* **WHAT THE TASK REQUIRES**: What follows is a listing; repeat exactly, and only, its lines from the one holding "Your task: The" through the last, leaving any pictures out.
___
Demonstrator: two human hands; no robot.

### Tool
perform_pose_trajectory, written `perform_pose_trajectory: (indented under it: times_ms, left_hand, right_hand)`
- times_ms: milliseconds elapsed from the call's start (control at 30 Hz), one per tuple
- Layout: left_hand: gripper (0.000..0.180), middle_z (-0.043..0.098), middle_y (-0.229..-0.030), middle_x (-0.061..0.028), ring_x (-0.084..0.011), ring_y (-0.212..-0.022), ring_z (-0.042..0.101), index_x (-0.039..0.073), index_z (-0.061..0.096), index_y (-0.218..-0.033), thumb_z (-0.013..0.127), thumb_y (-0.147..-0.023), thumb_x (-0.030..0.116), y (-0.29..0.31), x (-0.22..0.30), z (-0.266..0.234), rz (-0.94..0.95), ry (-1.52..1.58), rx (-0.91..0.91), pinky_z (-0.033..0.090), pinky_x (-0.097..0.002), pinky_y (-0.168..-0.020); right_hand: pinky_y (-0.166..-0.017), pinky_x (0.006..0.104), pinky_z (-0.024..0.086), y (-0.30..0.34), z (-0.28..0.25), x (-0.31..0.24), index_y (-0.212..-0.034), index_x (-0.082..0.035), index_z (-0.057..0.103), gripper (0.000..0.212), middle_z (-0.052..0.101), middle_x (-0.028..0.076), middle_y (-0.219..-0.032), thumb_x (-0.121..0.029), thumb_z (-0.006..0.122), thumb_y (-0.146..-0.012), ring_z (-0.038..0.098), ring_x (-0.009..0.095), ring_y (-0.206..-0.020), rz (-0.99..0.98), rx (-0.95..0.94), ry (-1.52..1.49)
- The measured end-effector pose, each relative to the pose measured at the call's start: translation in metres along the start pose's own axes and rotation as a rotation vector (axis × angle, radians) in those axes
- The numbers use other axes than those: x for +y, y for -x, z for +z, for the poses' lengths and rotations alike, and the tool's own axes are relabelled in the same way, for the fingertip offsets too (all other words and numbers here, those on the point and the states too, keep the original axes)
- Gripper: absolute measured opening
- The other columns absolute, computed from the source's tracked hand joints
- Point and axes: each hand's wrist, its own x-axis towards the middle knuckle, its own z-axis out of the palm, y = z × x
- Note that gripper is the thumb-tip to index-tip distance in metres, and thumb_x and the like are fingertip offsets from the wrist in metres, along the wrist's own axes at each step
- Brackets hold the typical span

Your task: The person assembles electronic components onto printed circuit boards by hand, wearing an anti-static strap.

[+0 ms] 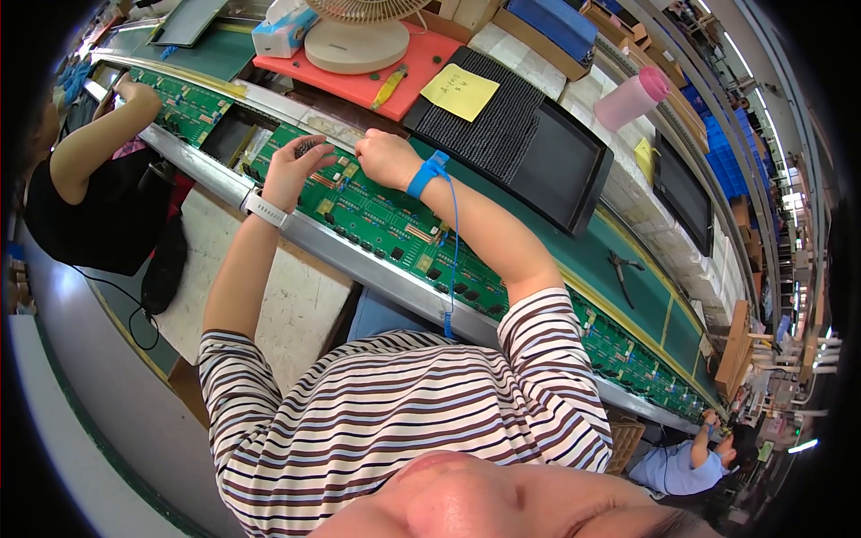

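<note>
My left hand (289,176), with a pale watch band on its wrist, is curled around a clump of small dark parts (308,146) above a green circuit board (377,215). What kind of parts they are is too small to tell. Close to its right, my right hand (387,160) hovers over the board's far edge, fingertips pinched together; anything between them is hidden. A blue wrist strap (425,177) with a coiled cord circles my right wrist. Many small components stand on the board, which lies in a metal-edged conveyor rail (314,235).
Beyond the board lie a black tray (574,170) with ribbed black sheeting, a yellow note (460,91), and a red board (296,65) bearing a fan (357,45) and a yellow-handled cutter (389,87). Pliers (622,278) rest at right. Co-workers work at both ends.
</note>
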Motion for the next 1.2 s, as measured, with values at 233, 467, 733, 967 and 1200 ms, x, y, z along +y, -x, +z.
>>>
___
* **RESPONSE TO THE TASK**:
Your task: The person assembles electronic components onto printed circuit boards by hand, wearing an anti-static strap.

[+0 ms] 

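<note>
My left hand (289,176), with a pale watch band on its wrist, is curled around a clump of small dark parts (308,146) above a green circuit board (377,215). What kind of parts they are is too small to tell. Close to its right, my right hand (387,160) hovers over the board's far edge, fingertips pinched together; anything between them is hidden. A blue wrist strap (425,177) with a coiled cord circles my right wrist. Many small components stand on the board, which lies in a metal-edged conveyor rail (314,235).
Beyond the board lie a black tray (574,170) with ribbed black sheeting, a yellow note (460,91), and a red board (296,65) bearing a fan (357,45) and a yellow-handled cutter (389,87). Pliers (622,278) rest at right. Co-workers work at both ends.
</note>
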Motion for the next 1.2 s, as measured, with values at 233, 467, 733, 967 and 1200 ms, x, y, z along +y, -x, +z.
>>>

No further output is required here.